- Instructions for the task
Each line of the data below either holds "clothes" or does not. Report how many do, and only that.

Recorded data:
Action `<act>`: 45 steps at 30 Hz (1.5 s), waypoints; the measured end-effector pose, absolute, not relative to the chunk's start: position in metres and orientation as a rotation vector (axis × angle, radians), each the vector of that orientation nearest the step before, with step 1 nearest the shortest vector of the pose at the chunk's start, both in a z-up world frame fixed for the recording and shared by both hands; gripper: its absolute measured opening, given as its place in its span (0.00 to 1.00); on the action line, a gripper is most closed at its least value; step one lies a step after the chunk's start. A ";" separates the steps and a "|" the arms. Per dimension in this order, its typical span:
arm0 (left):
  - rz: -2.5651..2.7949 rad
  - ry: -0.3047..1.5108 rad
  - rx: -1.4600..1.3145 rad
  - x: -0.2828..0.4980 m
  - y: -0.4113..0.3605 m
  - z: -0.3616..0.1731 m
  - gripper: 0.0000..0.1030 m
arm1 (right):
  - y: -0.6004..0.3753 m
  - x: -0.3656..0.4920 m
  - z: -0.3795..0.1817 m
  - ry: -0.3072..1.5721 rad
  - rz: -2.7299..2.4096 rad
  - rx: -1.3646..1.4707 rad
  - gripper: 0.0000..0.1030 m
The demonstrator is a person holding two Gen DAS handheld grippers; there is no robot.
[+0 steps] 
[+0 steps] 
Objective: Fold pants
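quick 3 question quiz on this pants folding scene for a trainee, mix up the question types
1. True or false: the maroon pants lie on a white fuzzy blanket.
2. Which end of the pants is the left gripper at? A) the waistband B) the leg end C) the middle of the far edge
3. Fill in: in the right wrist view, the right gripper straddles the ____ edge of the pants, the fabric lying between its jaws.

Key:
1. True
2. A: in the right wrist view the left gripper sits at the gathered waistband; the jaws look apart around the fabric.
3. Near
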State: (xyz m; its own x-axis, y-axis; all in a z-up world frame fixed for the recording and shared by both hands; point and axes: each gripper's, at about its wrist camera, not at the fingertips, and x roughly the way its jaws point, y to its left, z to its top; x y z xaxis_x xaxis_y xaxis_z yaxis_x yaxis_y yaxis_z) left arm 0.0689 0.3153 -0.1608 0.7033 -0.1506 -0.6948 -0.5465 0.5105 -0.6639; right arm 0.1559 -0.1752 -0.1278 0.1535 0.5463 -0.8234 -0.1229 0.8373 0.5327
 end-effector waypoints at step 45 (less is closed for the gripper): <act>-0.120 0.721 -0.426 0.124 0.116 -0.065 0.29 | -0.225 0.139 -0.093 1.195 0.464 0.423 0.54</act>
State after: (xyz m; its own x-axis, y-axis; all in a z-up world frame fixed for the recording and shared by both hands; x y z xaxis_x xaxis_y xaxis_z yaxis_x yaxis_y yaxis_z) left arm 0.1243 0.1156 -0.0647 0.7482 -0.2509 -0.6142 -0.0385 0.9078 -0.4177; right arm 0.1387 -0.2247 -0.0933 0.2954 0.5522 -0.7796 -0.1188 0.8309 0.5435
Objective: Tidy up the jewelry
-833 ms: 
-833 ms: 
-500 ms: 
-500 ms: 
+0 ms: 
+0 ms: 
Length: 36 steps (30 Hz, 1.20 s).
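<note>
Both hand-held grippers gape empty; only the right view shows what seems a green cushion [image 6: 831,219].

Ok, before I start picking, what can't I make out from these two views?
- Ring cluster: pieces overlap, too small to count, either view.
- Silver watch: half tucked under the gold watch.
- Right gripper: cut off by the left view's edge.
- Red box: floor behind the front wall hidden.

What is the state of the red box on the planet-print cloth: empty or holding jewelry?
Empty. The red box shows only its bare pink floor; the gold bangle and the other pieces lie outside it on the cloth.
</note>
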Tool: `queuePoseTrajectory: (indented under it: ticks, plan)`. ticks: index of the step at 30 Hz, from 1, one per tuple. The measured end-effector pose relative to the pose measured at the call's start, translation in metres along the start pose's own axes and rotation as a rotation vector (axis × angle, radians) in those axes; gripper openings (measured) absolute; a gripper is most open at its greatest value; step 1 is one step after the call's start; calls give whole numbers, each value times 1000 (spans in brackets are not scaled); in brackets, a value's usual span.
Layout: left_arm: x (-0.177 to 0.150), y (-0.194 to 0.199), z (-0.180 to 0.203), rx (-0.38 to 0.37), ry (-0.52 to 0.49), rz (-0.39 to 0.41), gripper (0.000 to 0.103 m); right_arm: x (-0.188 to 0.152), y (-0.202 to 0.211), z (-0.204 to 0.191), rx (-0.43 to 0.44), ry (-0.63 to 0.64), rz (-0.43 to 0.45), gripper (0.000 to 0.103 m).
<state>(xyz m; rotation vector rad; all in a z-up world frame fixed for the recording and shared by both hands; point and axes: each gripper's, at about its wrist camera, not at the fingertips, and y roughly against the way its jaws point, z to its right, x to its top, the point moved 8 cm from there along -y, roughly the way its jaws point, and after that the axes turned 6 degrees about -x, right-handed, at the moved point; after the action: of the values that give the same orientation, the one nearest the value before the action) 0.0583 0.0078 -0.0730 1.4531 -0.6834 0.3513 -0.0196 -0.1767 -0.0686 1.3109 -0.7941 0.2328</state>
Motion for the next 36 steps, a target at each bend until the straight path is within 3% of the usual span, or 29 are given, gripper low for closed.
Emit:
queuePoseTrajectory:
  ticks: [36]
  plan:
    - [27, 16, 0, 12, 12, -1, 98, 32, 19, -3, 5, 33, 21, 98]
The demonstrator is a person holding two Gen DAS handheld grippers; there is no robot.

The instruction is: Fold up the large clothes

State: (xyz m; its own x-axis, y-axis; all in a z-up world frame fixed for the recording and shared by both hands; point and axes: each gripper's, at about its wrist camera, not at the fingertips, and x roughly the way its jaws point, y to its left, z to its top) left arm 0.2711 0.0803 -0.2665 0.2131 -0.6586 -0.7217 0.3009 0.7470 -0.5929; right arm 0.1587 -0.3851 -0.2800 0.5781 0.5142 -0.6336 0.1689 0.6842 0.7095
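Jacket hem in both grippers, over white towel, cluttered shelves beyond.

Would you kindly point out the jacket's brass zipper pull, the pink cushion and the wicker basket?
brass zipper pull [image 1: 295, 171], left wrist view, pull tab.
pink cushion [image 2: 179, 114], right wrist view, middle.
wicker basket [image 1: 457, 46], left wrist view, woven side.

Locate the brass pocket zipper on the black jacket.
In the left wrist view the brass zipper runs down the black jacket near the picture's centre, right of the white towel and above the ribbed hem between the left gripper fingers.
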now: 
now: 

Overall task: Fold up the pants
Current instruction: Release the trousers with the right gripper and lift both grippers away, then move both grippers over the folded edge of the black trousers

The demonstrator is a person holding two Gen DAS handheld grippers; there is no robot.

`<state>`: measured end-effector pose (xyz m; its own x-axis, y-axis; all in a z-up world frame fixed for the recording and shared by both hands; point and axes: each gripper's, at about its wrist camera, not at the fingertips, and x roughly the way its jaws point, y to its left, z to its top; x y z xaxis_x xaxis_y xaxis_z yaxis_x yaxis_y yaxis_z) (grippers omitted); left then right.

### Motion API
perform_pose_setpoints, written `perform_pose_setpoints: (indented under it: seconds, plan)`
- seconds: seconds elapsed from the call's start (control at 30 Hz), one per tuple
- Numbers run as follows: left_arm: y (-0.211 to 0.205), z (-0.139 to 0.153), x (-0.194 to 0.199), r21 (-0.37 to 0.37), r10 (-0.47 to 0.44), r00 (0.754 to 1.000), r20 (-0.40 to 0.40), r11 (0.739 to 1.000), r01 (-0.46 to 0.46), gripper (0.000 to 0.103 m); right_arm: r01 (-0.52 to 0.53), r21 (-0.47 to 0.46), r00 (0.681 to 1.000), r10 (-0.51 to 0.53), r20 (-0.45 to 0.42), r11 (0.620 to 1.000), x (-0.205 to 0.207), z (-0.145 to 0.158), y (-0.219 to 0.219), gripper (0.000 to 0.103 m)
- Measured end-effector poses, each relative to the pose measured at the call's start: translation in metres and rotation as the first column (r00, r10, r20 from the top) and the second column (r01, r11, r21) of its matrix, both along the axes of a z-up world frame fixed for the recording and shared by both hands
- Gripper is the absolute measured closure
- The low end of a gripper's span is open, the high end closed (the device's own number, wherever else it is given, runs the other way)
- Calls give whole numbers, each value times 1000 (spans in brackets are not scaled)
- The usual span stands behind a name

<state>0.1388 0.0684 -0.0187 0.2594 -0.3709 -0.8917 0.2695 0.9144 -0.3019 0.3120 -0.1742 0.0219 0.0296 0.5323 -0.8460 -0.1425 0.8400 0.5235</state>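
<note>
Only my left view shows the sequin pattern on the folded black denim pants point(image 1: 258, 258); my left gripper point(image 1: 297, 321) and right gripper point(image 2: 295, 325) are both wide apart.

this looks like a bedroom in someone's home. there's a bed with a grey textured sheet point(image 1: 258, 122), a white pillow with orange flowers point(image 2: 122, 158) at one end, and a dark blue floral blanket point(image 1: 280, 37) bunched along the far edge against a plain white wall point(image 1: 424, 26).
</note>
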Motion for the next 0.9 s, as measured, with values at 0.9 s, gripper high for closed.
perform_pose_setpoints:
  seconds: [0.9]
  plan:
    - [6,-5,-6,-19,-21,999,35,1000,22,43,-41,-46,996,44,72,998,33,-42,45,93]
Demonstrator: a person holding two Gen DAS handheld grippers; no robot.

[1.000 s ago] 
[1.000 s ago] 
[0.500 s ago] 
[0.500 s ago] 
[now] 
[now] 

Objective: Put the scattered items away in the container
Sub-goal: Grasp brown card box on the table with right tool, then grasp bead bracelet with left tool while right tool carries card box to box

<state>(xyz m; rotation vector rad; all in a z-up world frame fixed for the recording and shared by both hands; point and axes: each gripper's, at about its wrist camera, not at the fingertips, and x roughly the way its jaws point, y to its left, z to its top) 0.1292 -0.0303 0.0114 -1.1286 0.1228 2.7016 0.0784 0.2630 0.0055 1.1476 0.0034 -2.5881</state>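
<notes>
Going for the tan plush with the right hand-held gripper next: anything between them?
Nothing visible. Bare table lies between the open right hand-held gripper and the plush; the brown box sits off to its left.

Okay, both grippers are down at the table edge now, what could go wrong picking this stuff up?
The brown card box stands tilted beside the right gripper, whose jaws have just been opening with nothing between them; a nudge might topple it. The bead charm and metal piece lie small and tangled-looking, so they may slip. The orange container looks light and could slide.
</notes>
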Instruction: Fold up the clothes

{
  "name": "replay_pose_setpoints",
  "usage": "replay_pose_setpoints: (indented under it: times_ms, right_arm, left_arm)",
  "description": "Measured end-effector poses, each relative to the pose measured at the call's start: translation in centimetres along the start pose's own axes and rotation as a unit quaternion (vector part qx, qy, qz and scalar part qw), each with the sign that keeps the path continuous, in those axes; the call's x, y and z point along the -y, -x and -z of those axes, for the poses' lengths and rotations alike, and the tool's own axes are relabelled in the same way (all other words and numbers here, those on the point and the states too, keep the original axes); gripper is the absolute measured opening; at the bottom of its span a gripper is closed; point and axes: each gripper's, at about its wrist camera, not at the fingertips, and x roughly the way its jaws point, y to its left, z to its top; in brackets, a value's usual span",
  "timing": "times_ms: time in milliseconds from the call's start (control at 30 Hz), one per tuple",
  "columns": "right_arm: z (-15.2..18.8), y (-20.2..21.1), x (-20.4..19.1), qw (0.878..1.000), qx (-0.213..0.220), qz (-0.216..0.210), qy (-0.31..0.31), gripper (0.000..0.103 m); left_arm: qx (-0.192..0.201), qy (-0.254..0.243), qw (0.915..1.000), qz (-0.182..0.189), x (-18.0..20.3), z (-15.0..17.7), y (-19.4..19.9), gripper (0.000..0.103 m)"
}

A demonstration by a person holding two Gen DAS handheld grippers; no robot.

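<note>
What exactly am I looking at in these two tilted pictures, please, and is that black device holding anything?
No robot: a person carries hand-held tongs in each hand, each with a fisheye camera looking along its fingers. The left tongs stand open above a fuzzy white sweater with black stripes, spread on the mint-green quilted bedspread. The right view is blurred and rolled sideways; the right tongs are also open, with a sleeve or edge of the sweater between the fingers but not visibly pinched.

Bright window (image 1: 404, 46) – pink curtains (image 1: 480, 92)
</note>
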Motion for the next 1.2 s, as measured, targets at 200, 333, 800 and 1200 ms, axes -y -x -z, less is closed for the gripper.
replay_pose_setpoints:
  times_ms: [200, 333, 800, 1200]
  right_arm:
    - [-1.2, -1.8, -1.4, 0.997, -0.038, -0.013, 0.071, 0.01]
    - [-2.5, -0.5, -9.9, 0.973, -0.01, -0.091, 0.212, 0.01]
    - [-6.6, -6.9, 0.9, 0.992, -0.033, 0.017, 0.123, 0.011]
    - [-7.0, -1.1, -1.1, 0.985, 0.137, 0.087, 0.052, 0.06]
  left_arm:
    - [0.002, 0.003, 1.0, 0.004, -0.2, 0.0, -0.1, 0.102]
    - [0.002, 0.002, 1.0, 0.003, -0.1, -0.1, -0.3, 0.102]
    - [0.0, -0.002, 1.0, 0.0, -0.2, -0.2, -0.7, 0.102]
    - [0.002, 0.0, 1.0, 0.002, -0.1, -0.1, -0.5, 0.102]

- Reply
2